Observability in Finance allows you to deduce the internal health and status of a system by observing the external data it produces, usually grouped in logs, metrics and traces. We have already dealt with the concept of observability as an evolution of traditional monitoring tools. In other words, monitoring must take place proactively, to avoid that the onset of a problem would lead to the inability to use one or more services. For this reason, organizations must adopt technologies that promote observability to minimize the average resolution time or MTTR (mean time to resolution). In the financial sector, this need is dictated above all by a very demanding request from customers. Since access to banking and financial services, in general, occurs 24 hours a day, 7 days a week, user expectations cannot be disregarded, considering that a bad customer experience affects much more than a positive customer experience on the levels of engagement.
Observability in Finance for customer experience and CFOs
It is not only the end customers who drive the need for observability in Finance. Even from within the financial organizations themselves, requests mainly come from figures such as those of the CFO (Chief Financial Officer), today. As Gartner recently recalled, more and more "stakeholders will require real-time access to financial data and advanced analysis". In other words, a few hours of downtime can cost millions in terms of revenue losses both when a user is unable to operate on their current account - and they finally end moving to another bank -, and when the C-Level of a financial company cannot rely on the data upon which it bases its business decisions. To ensure a customer experience that lives up to expectations and grant constant and uninterrupted access to critical data for business decision-makers, it is necessary to be able to observe what is happening anywhere in a system, no matter how complex its architecture is.
The complexity of observability in Finance and how to solve it
The complexity of observability in Finance comes from the exponential growth of data both in the endpoints and in the basic infrastructure of the financial services architecture. As network hosting moves towards cloud or edge points, the amount of data generated multiplies, and their monitoring is complicated mainly due to the proliferation of components to be observed such as microservices. A heterogeneous environment risks slowing down the detection of incidents before they impact the end-user experience. Log management activities, for example, must be carried out in streaming to be able not only to shorten the timing of diagnosis, but also to introduce remediation mechanisms that anticipate the onset of problems. In the case of observability in support of Finance, therefore, the assessment phase - when the financial institution turns to a partner with expertise in the field - must serve to identify the SLOs (Service level objectives) suitable for monitoring.

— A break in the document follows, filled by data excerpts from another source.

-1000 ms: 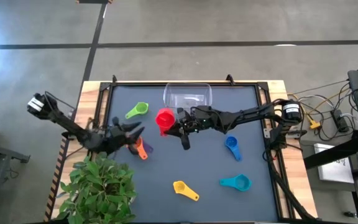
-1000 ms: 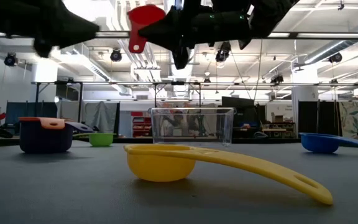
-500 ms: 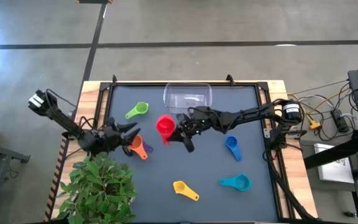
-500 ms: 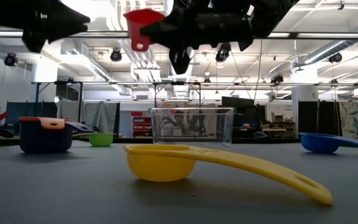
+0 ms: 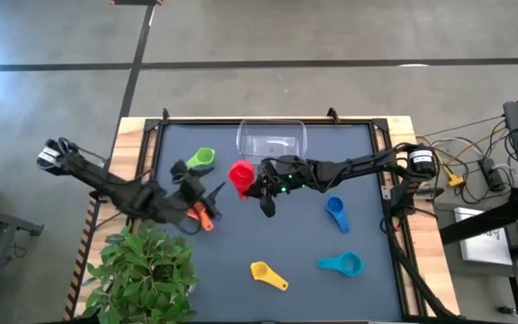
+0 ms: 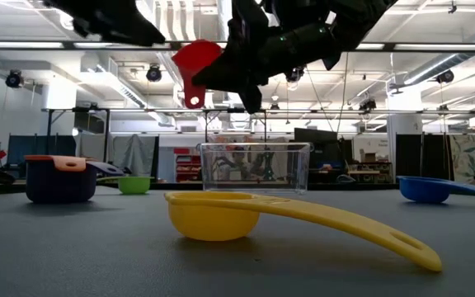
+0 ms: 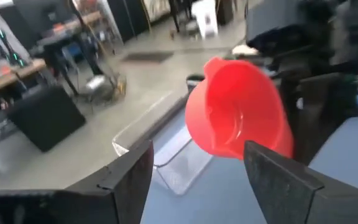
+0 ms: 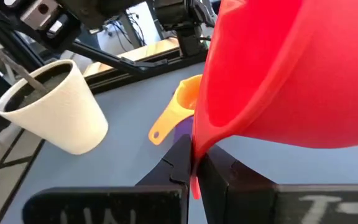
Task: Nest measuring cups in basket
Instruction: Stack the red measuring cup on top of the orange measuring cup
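Right claw (image 5: 257,186) clenched on the red cup (image 5: 239,175), carrying it aloft, the tub (image 5: 272,139) just beyond it, left claw (image 5: 198,191) spread empty: lower it in next.

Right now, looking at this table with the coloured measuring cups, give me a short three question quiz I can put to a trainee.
1. True or false: the red cup is resting on the table.
2. Which gripper holds the red cup? A) left gripper B) right gripper C) neither
3. Fill in: in the high view, the orange cup sits in a ___ cup.

Key:
1. False. The low view shows it in the air, above the clear basket.
2. B. The right gripper is shut on its handle; the left gripper is open, close to the orange cup, holding nothing.
3. Purple.
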Robot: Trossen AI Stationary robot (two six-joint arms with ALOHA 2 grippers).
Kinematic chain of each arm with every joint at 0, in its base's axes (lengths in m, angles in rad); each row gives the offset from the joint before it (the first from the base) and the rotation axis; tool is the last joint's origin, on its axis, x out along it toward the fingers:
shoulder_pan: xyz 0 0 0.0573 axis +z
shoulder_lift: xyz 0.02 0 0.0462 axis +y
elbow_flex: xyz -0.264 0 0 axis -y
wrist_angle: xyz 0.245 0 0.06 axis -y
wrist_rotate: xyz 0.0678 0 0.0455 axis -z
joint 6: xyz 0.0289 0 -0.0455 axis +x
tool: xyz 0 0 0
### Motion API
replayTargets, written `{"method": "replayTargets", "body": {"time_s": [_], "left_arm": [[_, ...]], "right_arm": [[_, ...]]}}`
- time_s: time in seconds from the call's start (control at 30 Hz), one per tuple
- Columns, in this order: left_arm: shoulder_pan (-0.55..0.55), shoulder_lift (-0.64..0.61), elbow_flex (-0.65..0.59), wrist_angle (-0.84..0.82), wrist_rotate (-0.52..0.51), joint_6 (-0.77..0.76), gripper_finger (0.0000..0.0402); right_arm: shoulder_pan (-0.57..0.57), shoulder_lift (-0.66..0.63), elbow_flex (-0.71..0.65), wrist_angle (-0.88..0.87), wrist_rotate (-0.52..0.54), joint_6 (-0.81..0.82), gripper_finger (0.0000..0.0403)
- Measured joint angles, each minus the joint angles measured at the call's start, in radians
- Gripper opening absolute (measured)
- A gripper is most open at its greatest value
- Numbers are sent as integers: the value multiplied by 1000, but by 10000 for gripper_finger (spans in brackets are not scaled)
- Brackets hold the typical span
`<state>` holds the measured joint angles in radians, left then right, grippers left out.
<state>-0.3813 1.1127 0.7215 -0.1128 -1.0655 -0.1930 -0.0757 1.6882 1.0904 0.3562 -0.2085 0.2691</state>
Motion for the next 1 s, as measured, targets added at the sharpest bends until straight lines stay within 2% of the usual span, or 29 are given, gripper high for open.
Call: {"method": "replayTargets", "body": {"time_s": [0.2, 0.43, 0.53, 0.73, 0.87, 1.0], "left_arm": [[107, 105, 97, 24, 184, 87, 227], [153, 133, 138, 23, 211, 114, 210], [170, 132, 133, 22, 227, 93, 179], [207, 157, 131, 24, 321, 70, 85], [216, 173, 130, 18, 298, 50, 20], [218, 159, 129, -4, 287, 11, 9]], "right_arm": [[0, 0, 0, -13, 0, -19, 8], [0, 0, 0, -47, 0, -35, 8], [1, 0, 0, -53, 0, -43, 8], [1, 0, -1, -68, -3, -65, 8], [2, 1, -2, -76, -4, -67, 9], [1, 0, -1, -67, -4, -115, 11]]}}
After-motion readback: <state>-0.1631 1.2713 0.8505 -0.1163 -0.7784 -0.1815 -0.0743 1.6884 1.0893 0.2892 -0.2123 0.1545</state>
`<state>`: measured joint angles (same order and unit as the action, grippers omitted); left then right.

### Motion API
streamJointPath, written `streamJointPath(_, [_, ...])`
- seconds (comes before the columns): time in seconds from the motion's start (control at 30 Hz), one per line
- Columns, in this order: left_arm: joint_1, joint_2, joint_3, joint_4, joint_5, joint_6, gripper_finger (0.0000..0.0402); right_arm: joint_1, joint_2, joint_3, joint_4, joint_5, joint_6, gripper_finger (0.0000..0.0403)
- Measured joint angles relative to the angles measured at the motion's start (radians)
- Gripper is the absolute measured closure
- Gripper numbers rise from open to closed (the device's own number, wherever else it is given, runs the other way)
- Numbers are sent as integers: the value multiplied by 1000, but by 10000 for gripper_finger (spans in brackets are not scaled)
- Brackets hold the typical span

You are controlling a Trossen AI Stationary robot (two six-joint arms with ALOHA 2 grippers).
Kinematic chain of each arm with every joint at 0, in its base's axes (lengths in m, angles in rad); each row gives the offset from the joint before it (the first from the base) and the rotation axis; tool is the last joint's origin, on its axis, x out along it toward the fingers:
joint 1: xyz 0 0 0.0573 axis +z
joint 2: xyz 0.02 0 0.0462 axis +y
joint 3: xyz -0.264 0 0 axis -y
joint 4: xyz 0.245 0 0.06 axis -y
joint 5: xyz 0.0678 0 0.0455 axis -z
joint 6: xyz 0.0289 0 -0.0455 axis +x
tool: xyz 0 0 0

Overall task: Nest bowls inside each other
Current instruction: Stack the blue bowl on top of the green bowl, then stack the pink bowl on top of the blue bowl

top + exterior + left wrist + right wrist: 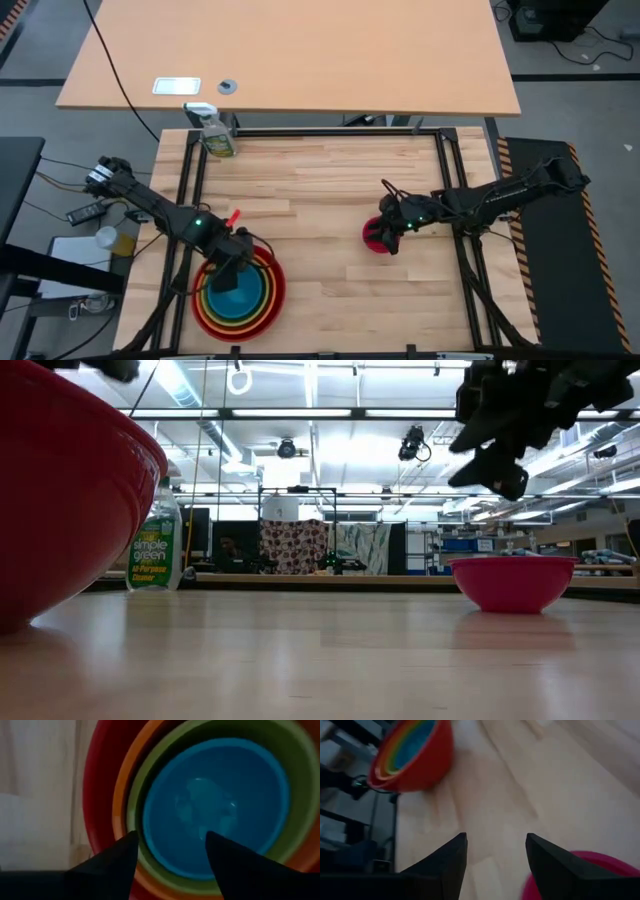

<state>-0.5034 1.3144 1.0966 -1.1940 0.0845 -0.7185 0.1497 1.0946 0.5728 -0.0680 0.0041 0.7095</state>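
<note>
Four bowls sit nested near the table's front left: red (207, 308) outermost, then orange (120, 795), lime green (280, 750) and blue (215, 805) innermost. My left gripper (232, 268) points down over this stack. It is open (170, 845), one fingertip over the green rim and the other over the blue bowl's inside. The small magenta-pink bowl (374, 237) stands alone on the table at centre right (512, 582). My right gripper (392, 236) hovers just above the pink bowl, slanting down. It is open (495, 840), with the pink rim (580, 875) beside one finger.
A green spray bottle (215, 132) stands at the table's far left corner (155, 540). A black frame rail (330, 131) runs round the wooden top. Bare wood lies between the stack and the pink bowl (520, 785).
</note>
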Motion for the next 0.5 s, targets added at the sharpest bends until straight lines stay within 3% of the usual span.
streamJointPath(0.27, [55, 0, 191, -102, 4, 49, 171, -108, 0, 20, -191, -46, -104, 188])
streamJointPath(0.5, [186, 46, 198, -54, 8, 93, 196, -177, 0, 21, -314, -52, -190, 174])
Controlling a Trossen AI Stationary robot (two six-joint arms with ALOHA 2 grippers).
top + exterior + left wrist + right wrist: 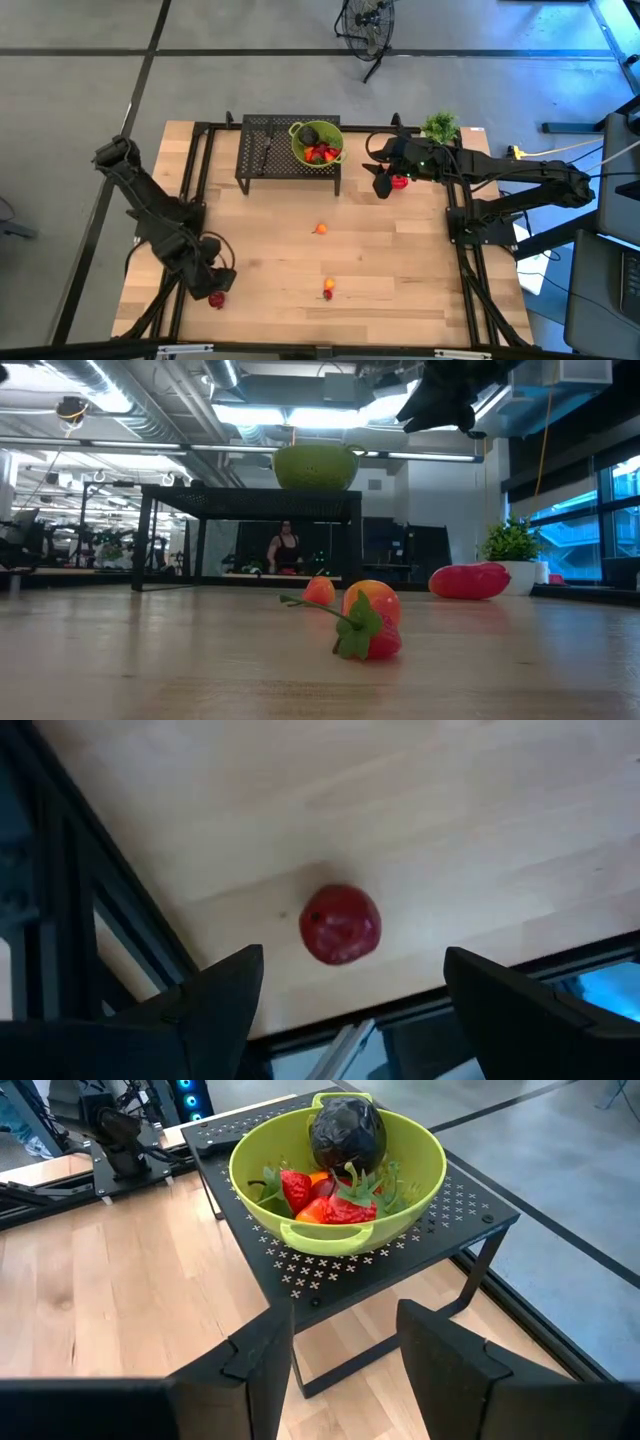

The choice of SLOs and automation due to artificial intelligence
The SLOs can lead, for example, to the four processed in the Google SRE (Site Reliability Engineering) method, i.e. latency, traffic, errors and saturation. The important thing is that the identification of the parameters is associated with an effective alert model. Precisely because of the complexity of the environment to be monitored, observability in Finance must select among the indicators those that are really relevant to match the generation of alerts. In addition to ensuring that, there is no decay in the customer experience, observability performs additional security functions compared to any other economic sector. Think of those related to fraud detection which in the context of Fintech must block any behavior deemed anomalous before it is too late. A task that is possible only thanks to the automation that observability systems in Finance can achieve through the use of artificial intelligence. In fact, observability intended as proactive monitoring cannot be conceived without the use of machine learning algorithms applicable to the entire technological stack of the bank or financial institution under observation.